▶ PROBLEM DESCRIPTION
Using the listing below, retype exactly the lines starting at the one with "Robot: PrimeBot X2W" and ending at the one with "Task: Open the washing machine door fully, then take", and include both.
-------- SUPPLIED DATA
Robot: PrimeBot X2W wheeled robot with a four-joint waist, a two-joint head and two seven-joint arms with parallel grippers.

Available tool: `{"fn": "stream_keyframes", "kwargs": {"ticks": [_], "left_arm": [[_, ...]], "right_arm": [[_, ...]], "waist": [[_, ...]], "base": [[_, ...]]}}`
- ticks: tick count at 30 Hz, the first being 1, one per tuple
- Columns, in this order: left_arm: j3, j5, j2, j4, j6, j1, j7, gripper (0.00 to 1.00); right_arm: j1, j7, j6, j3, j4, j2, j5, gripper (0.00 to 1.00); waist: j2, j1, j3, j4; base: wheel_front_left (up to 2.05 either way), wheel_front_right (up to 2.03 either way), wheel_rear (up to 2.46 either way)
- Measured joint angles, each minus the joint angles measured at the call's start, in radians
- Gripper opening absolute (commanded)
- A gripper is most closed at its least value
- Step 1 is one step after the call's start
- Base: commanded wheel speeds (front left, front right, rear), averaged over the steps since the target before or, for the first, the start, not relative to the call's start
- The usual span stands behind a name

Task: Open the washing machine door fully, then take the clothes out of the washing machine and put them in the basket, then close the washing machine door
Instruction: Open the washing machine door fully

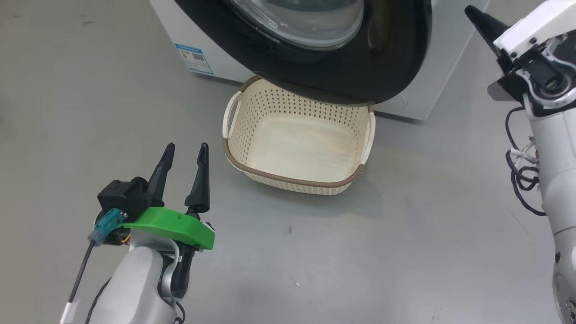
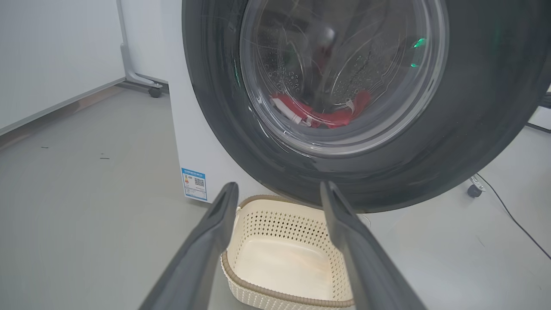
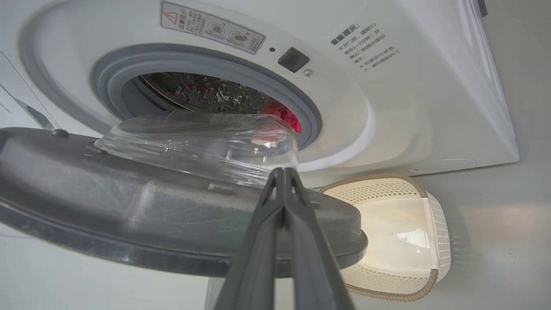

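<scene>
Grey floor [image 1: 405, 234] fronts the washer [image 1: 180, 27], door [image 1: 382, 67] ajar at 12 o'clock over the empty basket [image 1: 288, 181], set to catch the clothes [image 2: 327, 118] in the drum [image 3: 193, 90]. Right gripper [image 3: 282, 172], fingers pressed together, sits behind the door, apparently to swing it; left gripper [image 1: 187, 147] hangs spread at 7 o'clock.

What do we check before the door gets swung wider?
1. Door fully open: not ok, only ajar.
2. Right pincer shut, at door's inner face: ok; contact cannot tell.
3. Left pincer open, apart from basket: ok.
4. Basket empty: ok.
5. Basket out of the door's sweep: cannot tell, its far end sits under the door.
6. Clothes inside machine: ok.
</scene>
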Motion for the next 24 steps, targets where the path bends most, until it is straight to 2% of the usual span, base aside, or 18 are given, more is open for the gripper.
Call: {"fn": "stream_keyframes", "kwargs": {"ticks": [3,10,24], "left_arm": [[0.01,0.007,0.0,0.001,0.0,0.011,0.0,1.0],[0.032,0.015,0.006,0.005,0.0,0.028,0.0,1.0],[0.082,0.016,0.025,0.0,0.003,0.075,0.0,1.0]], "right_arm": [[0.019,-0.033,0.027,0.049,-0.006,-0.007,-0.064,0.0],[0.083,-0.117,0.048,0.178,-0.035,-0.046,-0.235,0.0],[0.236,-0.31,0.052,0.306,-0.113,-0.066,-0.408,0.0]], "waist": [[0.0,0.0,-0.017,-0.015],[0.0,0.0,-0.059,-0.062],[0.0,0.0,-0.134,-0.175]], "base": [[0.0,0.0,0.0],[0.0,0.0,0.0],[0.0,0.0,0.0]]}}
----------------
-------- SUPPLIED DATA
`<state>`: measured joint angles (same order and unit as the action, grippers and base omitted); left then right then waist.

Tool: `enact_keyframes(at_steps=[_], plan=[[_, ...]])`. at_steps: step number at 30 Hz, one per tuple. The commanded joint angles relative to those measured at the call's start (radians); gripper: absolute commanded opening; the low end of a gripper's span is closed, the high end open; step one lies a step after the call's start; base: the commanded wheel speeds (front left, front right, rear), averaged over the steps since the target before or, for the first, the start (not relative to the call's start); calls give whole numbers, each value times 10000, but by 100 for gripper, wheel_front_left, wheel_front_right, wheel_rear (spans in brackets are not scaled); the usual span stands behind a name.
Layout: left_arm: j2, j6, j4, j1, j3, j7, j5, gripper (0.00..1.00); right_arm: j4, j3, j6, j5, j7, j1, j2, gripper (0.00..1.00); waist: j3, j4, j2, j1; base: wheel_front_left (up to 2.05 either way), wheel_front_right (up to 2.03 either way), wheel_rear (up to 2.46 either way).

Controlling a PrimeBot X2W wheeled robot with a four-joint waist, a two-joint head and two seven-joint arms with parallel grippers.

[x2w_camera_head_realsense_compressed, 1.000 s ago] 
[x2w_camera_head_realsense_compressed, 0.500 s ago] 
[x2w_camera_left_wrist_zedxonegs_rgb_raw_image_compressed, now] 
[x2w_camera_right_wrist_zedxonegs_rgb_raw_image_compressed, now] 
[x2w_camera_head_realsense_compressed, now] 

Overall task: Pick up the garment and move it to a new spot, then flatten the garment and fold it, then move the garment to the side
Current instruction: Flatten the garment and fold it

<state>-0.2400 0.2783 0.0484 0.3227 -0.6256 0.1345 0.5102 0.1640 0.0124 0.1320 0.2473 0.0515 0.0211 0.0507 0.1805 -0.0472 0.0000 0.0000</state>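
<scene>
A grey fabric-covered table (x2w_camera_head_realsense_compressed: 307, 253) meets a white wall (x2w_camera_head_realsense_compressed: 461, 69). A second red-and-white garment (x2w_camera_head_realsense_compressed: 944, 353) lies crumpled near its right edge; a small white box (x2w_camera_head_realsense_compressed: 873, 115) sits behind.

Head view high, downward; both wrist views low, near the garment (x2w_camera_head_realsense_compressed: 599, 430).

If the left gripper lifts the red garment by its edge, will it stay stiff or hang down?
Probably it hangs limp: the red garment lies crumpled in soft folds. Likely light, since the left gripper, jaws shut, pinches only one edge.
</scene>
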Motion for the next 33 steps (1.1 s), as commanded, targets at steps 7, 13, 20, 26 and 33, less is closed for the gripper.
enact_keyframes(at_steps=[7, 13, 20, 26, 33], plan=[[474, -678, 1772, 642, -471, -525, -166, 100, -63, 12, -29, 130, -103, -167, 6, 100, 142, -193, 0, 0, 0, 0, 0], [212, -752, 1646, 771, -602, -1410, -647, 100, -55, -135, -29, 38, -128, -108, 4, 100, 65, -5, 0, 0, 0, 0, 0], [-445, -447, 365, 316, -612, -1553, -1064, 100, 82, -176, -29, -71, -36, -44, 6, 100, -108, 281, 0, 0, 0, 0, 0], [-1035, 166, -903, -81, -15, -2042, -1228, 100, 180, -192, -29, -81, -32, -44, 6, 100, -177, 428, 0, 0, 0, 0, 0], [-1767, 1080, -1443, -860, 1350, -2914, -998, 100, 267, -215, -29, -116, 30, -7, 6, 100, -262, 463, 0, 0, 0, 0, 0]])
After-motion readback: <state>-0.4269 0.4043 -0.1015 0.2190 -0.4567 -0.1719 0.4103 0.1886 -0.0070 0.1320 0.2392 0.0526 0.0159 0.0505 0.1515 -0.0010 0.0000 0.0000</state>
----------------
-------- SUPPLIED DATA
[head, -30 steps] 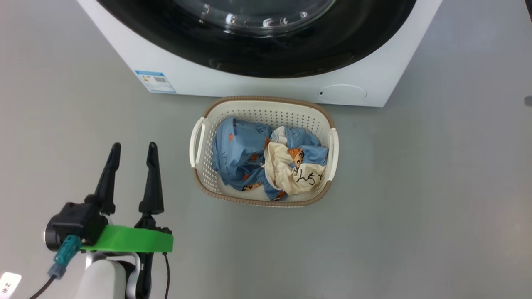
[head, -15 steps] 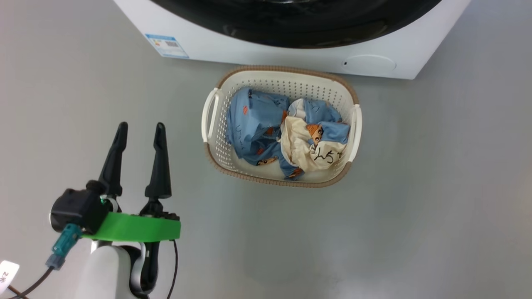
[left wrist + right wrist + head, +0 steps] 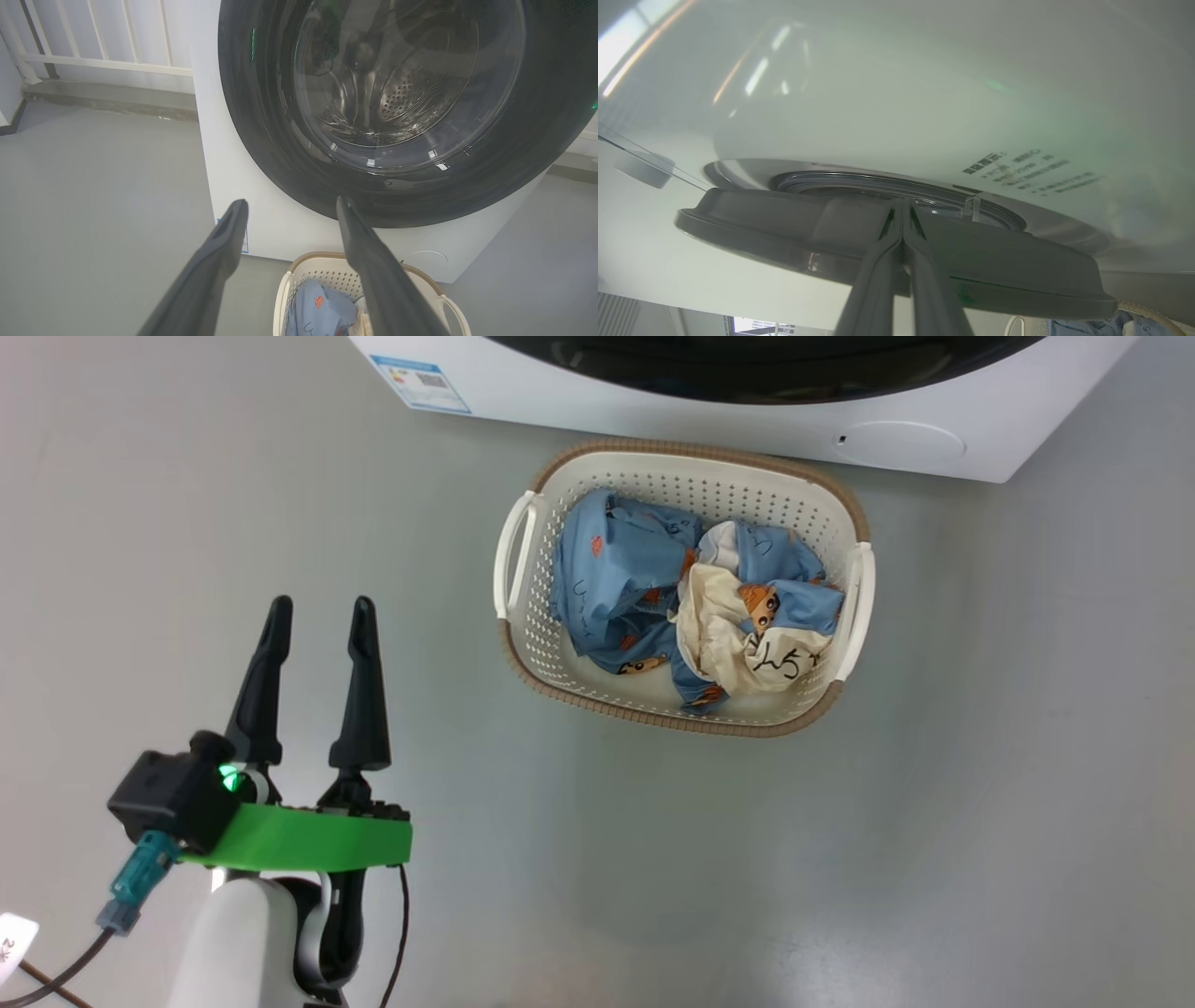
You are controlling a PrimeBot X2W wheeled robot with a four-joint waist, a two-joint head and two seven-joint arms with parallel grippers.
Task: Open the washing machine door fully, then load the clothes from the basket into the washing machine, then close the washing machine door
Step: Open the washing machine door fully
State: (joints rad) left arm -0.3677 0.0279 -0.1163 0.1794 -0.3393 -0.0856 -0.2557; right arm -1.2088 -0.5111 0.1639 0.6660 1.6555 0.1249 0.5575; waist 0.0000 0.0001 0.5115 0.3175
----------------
▶ THE ANSWER
Robot: PrimeBot X2W wheeled robot with a four-joint waist, a two-joint head and two seven-joint arms with parallel grippers.

Available tool: `{"fn": "stream_keyframes", "kwargs": {"ticks": [_], "left_arm": [[_, ...]], "right_arm": [[_, ...]], "waist": [[_, ...]], "base": [[_, ...]]}}`
- ticks: tick count at 30 Hz, the first being 1, one per tuple
- Columns, in this order: left_arm: j3, j5, j2, j4, j6, j1, j7, gripper (0.00 to 1.00); right_arm: j1, j7, j6, j3, j4, j2, j5, gripper (0.00 to 1.00); waist: j2, j1, j3, j4; base: wheel_front_left (up to 2.05 either way), wheel_front_right (up to 2.03 either way), wheel_rear (up to 2.46 either way)
- Measured joint angles, each minus the joint angles measured at the call's start, in radians
- Gripper opening absolute (commanded)
- A gripper is most closed at its least value
- Step 1 is one step after the call's start
- Base: commanded wheel speeds (front left, front right, rear), averaged over the steps since the target before or, for the first, the start, not relative to the call's start
- The usual span stands behind a name

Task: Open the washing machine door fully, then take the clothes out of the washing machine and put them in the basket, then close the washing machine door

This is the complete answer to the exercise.